It is well established that the bare fact that a court reaches a conclusion that differs from an opinion provided by a lawyer does not show negligence. The question is whether the opinion provided is one which a reasonable practitioner could have arrived at after competent and diligent research.

8 Client C v Lawyer H LCRO 49/2009 at [11].

9 The LCRO may have meant to refer to the mere fact in the first line of this quotation, and to have referred to a reasonably competent practitioner, rather than a ‘reasonable’ practitioner.

[20] The LCRO also referred to the Court of Appeal Judgment in Bannerman

Brydone Folster and Company v Murray where the Court of Appeal stated:10

[a lawyer] is not liable “for mistake in a nice and difficult point of law” but he must measure up to the degree of professional competence which would be exercised by the reasonably competent and careful solicitor in the particular circumstances.

[21] That was echoed in the judgment of the Privy Council11 in the present case at [63] where the Law Lords refer to the case as being an “unusual and difficult case”. CS cannot be considered to have provided unsatisfactory advice just because his view differed (and differed only in some respects) from the collective views of the five

members of the Privy Council sitting in this case.

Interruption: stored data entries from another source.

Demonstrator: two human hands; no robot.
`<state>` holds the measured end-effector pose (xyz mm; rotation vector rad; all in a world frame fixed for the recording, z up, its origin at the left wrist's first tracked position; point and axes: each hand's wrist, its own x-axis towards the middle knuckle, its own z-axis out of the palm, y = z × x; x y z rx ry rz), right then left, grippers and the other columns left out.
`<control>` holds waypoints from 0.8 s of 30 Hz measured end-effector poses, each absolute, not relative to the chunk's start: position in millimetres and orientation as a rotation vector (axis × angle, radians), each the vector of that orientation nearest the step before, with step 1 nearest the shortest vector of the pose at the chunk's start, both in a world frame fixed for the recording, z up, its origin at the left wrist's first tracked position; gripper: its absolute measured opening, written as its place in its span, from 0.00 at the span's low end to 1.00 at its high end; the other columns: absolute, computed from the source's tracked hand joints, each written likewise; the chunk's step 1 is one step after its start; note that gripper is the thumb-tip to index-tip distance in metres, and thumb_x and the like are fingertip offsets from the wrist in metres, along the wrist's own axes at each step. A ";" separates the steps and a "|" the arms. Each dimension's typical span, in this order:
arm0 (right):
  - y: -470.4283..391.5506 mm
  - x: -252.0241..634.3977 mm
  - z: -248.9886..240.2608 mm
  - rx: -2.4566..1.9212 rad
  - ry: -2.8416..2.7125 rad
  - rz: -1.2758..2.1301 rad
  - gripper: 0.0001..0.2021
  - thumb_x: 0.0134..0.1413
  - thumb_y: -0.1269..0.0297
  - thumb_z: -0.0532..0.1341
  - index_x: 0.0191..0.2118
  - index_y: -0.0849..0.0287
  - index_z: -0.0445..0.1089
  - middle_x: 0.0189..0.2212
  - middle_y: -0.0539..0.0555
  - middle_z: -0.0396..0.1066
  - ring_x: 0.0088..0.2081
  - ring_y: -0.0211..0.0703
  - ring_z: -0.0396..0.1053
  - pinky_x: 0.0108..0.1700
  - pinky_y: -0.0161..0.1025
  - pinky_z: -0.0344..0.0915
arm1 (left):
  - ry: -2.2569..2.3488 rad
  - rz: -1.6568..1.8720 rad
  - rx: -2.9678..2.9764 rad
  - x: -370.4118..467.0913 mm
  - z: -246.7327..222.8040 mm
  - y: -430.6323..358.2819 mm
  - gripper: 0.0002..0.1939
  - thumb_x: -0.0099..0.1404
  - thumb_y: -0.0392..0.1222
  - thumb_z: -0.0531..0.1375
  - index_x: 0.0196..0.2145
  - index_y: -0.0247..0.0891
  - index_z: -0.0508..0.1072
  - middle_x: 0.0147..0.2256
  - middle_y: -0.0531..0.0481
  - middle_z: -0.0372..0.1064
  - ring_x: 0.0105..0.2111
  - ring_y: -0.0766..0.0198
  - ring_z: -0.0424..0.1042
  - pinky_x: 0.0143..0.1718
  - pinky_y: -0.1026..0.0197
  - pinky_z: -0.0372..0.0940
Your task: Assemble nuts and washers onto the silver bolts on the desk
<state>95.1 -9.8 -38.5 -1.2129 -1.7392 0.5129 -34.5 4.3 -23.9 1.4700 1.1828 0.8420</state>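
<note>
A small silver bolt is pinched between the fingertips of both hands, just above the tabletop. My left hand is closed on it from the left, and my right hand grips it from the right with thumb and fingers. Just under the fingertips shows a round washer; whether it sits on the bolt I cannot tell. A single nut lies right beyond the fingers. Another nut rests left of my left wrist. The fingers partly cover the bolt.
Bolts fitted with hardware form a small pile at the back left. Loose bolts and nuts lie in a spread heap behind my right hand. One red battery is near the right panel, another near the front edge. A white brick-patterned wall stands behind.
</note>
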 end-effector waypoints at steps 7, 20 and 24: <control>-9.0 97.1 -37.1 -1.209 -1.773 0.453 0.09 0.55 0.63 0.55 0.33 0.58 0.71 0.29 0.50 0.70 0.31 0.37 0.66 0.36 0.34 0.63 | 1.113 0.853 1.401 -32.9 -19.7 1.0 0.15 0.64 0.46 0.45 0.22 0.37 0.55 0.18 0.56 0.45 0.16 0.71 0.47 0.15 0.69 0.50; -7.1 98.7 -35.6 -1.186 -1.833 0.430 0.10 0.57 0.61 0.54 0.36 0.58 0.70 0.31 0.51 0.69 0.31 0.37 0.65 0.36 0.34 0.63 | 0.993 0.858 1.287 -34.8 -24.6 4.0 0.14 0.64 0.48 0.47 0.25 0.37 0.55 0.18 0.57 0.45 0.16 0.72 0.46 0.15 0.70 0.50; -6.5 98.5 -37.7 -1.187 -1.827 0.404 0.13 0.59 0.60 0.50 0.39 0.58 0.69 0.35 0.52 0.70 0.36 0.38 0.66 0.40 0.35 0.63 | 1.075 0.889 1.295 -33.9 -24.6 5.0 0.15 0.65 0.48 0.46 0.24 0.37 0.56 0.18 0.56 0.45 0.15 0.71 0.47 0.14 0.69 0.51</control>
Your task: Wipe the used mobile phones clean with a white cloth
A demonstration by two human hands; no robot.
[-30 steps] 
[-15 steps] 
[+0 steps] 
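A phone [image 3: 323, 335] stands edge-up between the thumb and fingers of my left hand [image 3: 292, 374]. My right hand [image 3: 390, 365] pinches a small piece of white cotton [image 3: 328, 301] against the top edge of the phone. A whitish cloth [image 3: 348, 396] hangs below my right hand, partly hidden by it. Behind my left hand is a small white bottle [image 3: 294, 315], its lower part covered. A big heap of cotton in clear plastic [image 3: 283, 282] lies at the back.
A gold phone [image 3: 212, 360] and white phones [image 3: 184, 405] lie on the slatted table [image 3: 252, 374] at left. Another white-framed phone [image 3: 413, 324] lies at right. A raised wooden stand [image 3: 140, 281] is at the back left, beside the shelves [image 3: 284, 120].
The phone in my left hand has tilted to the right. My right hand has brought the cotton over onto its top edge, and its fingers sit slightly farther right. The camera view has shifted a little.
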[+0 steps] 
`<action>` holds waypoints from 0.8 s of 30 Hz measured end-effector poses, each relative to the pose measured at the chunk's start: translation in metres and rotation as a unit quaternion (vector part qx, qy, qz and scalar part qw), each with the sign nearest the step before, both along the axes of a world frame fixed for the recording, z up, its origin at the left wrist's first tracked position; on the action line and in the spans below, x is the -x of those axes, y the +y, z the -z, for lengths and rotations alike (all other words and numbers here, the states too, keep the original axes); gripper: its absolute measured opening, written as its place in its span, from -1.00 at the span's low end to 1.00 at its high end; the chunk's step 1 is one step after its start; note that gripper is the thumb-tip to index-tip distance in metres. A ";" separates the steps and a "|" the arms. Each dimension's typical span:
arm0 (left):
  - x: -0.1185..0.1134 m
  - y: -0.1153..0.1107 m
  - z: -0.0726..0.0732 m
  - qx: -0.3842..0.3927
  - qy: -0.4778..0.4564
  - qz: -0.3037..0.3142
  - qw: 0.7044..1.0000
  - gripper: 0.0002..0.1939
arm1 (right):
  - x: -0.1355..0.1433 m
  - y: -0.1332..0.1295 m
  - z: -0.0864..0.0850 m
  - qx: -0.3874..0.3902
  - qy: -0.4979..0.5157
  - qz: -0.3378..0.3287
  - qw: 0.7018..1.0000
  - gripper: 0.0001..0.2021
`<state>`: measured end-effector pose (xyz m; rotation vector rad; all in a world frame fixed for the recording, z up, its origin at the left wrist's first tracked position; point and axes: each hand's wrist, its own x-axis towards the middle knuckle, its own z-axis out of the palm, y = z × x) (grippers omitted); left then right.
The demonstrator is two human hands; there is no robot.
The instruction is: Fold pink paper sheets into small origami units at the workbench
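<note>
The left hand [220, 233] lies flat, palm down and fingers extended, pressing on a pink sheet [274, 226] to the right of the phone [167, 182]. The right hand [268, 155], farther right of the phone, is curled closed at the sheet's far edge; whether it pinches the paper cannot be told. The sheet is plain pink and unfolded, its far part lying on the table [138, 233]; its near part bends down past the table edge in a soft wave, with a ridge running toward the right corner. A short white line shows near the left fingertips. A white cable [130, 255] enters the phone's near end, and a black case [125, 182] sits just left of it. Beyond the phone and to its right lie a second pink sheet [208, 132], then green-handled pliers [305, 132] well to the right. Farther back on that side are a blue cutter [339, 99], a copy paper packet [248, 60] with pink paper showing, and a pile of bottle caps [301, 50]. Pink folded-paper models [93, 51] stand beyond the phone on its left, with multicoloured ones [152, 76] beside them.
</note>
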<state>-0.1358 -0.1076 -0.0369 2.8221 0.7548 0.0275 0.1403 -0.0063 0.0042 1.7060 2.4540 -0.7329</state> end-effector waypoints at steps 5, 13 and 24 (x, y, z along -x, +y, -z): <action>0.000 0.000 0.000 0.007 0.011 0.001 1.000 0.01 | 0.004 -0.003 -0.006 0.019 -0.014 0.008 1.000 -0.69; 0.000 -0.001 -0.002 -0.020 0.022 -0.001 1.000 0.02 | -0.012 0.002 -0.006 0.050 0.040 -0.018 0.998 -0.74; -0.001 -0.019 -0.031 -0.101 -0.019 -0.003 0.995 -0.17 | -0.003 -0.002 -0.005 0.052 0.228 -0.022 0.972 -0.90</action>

[22] That disposes of the complaint. CS gave a carefully considered opinion and there is no evidence he was cavalier or dismissive in the level of care and attention he gave to his consideration of the issue. It cannot be said from an objective viewpoint that it was incompetent. The fact that the Privy Council did not agree with him does not mean that CS has failed to meet the standards required by the Lawyers and

Conveyancers Act 2006.

[23] In the circumstances I confirm the decision of the Standards Committee to take no further action in respect of this complaint but for the reasons expressed above.

Decision

Pursuant to s 211(1)(a) of the Lawyers and Conveyancers Act 2006 the outcome of the complaint as determined by the Standards Committee is confirmed but the reasoning is modified as set out in this decision.

DATED this 20th day of October 2014

OWJ Vaughan

Legal Complaints Review Officer

10 Bannerman Brydone Folster and Company v Murray [1972] NZLR 411 (CA) at 429.

11 Descendants of Utanga and Arerangi Tumu v Descendants of Iopu Tumu [2013] 5 LRC 152 (PC).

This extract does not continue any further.